Napoli, pazienti ricoverati accanto ai sacchetti per i rifiuti

Napoli, pazienti ricoverati accanto ai sacchetti per i rifiuti
Premessa d’obbligo: al pronto soccorso del San Giovanni Bosco medici e infermieri danno l’anima per assistere i degenti. Ma non basta: il sistema sanità a Napoli appare ormai un malato terminale, come denunciano gli stessi sindacati dei camici bianchi. Contro il degrado organizzativo e strutturale c’è poco da fare.
 
 
 
 
 
 
Così capita che per mancanza di posti letto un paziente con sospetta ischemia cerebrale, A. V. di circa 70 anni, venga sistemato «alla meglio» nel corridoio esterno all’astanteria e a un metro e mezzo di distanza da lui siano in bella mostra sacchetti neri per i rifiuti.
 

Ore 8,30 di ieri mattina, ordinari orrori nell’ospedale di Secondigliano-Capodichino, quello che accoglie la popolazione dei quartieri «difficili» Scampia, Piscinola e Miano. Due vigilanti alla porta e niente triage perché qui ancora non è in vigore. Quindi nessuna preselezione per codice di gravità: verde, giallo o rosso. Ci si rivolge al primo infermiere disponibile. È capitato anche ad A.V. che ora giace nel suo letto accanto ai sacchetti neri, depositati ai piedi delle statue di San Pio e San Giovanni Bosco, assistito con amore dalla figlia Anna. «È qui da 24 ore — sospira la donna — e speriamo che lo portino in reparto al più presto». La figlia è costretta a sedersi su un contenitore giallo per rifiuti ospedalieri, opportunamente svuotato e capovolto. «Sono amareggiato — le fa eco il marito, Andrea Perrella — è veramente penoso assistere un anziano in queste condizioni.
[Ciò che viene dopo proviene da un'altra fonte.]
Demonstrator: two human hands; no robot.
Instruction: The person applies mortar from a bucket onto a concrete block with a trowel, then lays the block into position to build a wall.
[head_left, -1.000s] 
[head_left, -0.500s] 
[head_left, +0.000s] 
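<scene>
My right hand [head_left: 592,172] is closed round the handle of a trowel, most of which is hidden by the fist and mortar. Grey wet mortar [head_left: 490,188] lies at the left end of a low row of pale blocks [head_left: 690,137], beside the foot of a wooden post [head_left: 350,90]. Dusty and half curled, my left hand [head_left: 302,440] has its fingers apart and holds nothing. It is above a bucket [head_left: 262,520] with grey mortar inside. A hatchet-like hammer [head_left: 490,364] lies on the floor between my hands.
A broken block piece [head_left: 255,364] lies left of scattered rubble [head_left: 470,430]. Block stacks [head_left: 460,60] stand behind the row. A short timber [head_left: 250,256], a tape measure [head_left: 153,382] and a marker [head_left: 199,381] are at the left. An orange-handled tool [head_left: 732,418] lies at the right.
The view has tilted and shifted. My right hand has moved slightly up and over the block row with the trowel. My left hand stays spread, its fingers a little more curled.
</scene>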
Che dire di più? Il sistema sanitario è a pezzi».

 

A qualche metro di distanza, una signora sulla sessantina, a sua volta parcheggiata in corridoio, sonnecchia protetta da un separé verde. Ma è inquietante notare che dietro di lei, su una porta chiusa, compaia un cartello col triangolo giallo e la scritta «pericolo». Tra i degenti un tossicodipendente 17enne soccorso all’alba per una overdose. È adagiato nell’astanteria sulla lettiga dell’ambulanza del 118. «Adesso non posso più ripartire — si lamenta l’autista — perché senza lettiga non posso soccorrere nessuno. E quel poveraccio mica possono ricoverarlo sul pavimento?».